Título: PACIENTE NÃO É CONSUMIDOR
Autor: Antonio Ferreira Couto Filho
Fonte: O Globo, 02/08/2005, Opinião, p. 7

Depois de quase 20 anos, passamos da hora de rever alguns pontos da Constituição, principalmente no setor da saúde, no qual o Brasil ocupa hoje o 124º lugar no ranking de qualidade da Organização Mundial da Saúde. A Lei de Proteção e Defesa do Consumidor, por ela gerada, embora tenha sido uma iniciativa louvável para proteger o cidadão contra o poder econômico, é um equívoco quando utilizada na relação médico-paciente.

Embora o Código de Defesa do Consumidor (CDC) tenha preenchido uma lacuna nas relações de consumo, não considerou que no campo dos prestadores de serviços profissionais liberais ambas as partes envolvidas devem ser alvo de proteção e defesa das garantias fundamentais previstas na dignidade da pessoa humana, conforme estabelece a própria Constituição.

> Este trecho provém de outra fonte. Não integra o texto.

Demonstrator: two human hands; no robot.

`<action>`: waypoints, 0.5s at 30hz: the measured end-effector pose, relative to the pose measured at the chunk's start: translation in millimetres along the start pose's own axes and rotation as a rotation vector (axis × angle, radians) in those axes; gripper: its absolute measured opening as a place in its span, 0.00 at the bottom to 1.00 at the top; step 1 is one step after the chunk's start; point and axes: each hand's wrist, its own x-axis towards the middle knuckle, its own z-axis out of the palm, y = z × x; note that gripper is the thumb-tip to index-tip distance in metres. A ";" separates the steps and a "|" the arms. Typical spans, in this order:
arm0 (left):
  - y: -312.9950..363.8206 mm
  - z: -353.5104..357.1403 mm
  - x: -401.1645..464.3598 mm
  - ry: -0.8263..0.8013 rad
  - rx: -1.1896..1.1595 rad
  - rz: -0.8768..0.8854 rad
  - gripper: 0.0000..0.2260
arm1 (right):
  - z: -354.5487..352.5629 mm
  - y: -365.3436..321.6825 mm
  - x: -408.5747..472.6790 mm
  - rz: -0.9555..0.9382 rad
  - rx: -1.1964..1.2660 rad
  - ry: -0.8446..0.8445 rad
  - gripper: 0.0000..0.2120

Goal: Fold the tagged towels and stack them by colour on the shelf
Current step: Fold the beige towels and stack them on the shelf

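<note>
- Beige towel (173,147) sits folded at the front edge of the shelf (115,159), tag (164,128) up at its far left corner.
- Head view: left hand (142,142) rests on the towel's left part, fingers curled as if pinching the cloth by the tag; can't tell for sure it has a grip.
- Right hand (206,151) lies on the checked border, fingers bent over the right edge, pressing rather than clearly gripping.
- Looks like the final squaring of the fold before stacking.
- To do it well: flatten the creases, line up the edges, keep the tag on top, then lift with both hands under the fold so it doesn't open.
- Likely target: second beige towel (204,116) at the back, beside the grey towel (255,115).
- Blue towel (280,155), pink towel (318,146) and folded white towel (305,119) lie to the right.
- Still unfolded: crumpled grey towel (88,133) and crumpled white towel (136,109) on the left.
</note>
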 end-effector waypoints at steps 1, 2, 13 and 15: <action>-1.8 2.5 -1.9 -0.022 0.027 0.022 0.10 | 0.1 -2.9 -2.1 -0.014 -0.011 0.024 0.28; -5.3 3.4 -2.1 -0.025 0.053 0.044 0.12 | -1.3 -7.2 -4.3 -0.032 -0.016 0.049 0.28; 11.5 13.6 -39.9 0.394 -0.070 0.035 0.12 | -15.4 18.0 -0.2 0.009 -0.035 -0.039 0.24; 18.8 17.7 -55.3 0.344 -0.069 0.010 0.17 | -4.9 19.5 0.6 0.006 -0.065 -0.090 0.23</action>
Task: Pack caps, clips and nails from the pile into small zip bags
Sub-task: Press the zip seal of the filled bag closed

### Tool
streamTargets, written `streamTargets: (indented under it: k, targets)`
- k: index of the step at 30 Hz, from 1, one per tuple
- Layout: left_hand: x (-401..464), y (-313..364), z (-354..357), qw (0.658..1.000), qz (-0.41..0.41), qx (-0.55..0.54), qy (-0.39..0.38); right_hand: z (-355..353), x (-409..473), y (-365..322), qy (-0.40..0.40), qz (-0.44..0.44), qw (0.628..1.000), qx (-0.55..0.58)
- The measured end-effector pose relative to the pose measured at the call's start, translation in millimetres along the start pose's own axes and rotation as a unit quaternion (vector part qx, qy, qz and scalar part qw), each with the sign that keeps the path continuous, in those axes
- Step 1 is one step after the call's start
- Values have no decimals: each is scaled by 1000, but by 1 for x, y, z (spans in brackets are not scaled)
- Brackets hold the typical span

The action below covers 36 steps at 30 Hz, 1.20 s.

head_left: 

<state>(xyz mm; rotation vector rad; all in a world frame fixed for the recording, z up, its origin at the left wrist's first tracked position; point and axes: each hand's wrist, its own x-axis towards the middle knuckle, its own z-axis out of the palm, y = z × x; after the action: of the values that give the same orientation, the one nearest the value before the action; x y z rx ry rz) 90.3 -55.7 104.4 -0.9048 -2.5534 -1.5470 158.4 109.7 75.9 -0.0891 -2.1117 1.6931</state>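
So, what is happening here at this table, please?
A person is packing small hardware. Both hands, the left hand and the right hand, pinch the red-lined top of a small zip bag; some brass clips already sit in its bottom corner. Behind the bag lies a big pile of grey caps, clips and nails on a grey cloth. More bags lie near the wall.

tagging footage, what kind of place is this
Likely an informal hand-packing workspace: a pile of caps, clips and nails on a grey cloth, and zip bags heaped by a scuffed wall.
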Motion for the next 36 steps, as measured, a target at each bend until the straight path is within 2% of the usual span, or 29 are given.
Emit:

Os rigores na busca de proteção e defesa para os pacientes passaram a ser usados indiscriminadamente contra o médico. Inversão do ônus da prova, concessão de gratuidade da Justiça, pedidos de valores exorbitantes a título de indenização por danos morais, entre outras questões, fomentam demandas judiciais ajuizadas contra os médicos em todo o país. O que pouco se divulga, no entanto, é que, segundo dados estatísticos apresentados pelo magistrado Miguel Kfouri Neto na obra ¿Culpa médica e ônus da prova¿, 80% das ações promovidas contra médicos são julgados improcedentes. Mesmo ganhando a grande maioria das causas, no entanto, os prejuízos que os médicos sofrem em sua carreira são incalculáveis. Copiou-se o modelo americano, gerando a ¿indústria do dano¿.

Mas há luz no fim do túnel. Há quase dois anos, os advogados passaram a contar a seu favor com uma decisão emanada do Superior Tribunal de Justiça (STJ), na qual o relator, ministro César Asfor Rocha, declara que a relação advogado-cliente não está subordinada ao CDC, não se tratando no caso de relação de consumo.

Fica fácil entender que a relação médico-paciente continua subordinada ao CDC muito mais por inércia do segmento do que por fundamentos técnico-jurídicos. A classe médica precisa se mobilizar para exigir a exclusão dessa subordinação injusta, uma vez que os mesmos argumentos utilizados para os advogados valem para os médicos.

Um Código Nacional de Saúde seria a oportunidade de resgatar a imensa lacuna de leis civis ocorrida entre 1917 e 2002, propiciando a fuga dessa legislação defensiva em seara consumista para um ordenamento baseado na ética, em total respeito à dignidade das pessoas que compõem a relação médico-paciente. Há tempos alertamos para essa necessidade, tendo em vista a inadequação de se aplicar o CDC para tal relação. É preciso uma regulamentação, mas não sob os preceitos das relações de consumo. Nossos médicos, cerca de 250 mil em todo o país, merecem respeito e precisam de paz para o digno exercício da profissão, o que na realidade visa da forma mais absoluta à saúde do paciente.

ANTÔNIO FERREIRA COUTO FILHO é presidente da Comissão de Biodireito do Instituto de Advogados Brasileiros.